The reverse sear method involves gently roasting the meat first and then searing at the end. This allows the meat to cook slowly and evenly all the way through without overcooking the outside before the middle is done.

What oven temperature should I use?

Cook the prime rib at 250°F for most of the cooking time to gently roast it without overcooking. Then increase the heat to 500°F right at the end to get a nice brown crust on the exterior.

How long should I cook prime rib per pound?

Prime rib should roast for 15 to 18 minutes per pound for medium-rare doneness. So for a 7 pound roast, start checking temperature after about 3 1/2 hours.

Should I wrap prime rib while it rests?

Yes, very loosely tenting foil over the roast while it rests keeps it warm and allows the juices to redistribute evenly through the meat.

Can I season under the fat cap?

Absolutely! Lifting the fatty outer layer and seasoning under it ensures maximum flavor coverage. Just be sure the salt makes direct contact with the meat.

When should I salt my prime rib?

Salting 1-2 days in advance is ideal. Salt helps dry out the exterior meat layers, leading to better searing and crust formation when cooked. Even just 4 hours of salting time helps.

What sides go well with prime rib?

Classic accompaniments like au jus, horseradish sauce, Yorkshire puddings, roasted vegetables and rich buttery mashed potatoes are perfect counterparts.

Should I sear before or after roasting?

Searing after gently roasting delivers the most evenly cooked interior without overdone outer portions.

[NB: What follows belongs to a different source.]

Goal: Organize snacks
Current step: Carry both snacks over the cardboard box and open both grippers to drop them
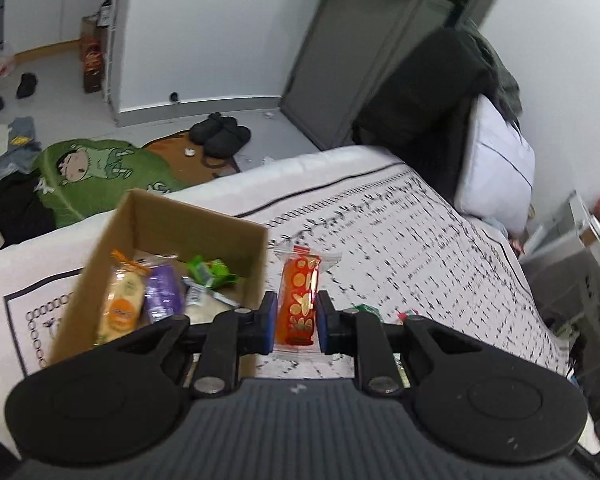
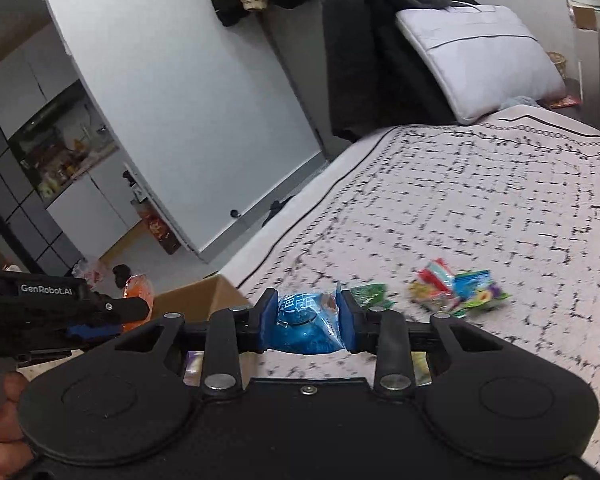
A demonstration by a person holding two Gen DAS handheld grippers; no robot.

What doneness temperature should I cook to?

120°F = rare

125°F = medium rare

130°F = medium


  • 1 bone-in prime rib roast (about 7 lbs), preferably from the chuck end
  • Coarse sea salt and ground black pepper
  • 2-3 tablespoons clarified butter or avocado oil
  • 2-3 tablespoons herbes de provence


  1. Pat the prime rib dry and generously season all over with coarse sea salt and ground black pepper. Cover and refrigerate for at least 3-4 hours, or up to 24-48 hours.
  2. Take the roast out of the fridge and let come closer to room temperature, about 30 minutes. Preheat the oven to 250°F.
  3. Brush the roast all over with clarified butter or avocado oil. Sprinkle evenly with the herbes de provence.
  4. Place the roast bone-side down in a roasting pan fitted with a rack. Insert an instant-read thermometer deep into the thickest part, being careful not to hit the bone.
  5. Roast until the thermometer reaches 120°F internally, about 3 1/2 to 4 hours. Remove from oven when thermometer hits 116°F since the temp will continue rising after removed from oven.
  6. Carefully transfer the roast to a cutting board, tent loosely with aluminum foil and allow to rest for 30-45 minutes. During this time, the temperature will rise to about 125-130°F for medium-rare.
  7. After resting, brush the top and sides of the roast with softened butter and return to the hot oven, increasing heat to 500°F. Roast for 10-15 minutes until deep brown and crusty on the outside.
  8. Remove roast from oven and transfer to a clean cutting board. Use a sharp knife to slice along the bone to remove it. Then slice roast across the grain into 3/4 to 1 inch thick slices.
  9. Serve immediately with horseradish sauce and au jus, if desired.

Enjoy this beautifully cooked, tender and juicy prime rib roast!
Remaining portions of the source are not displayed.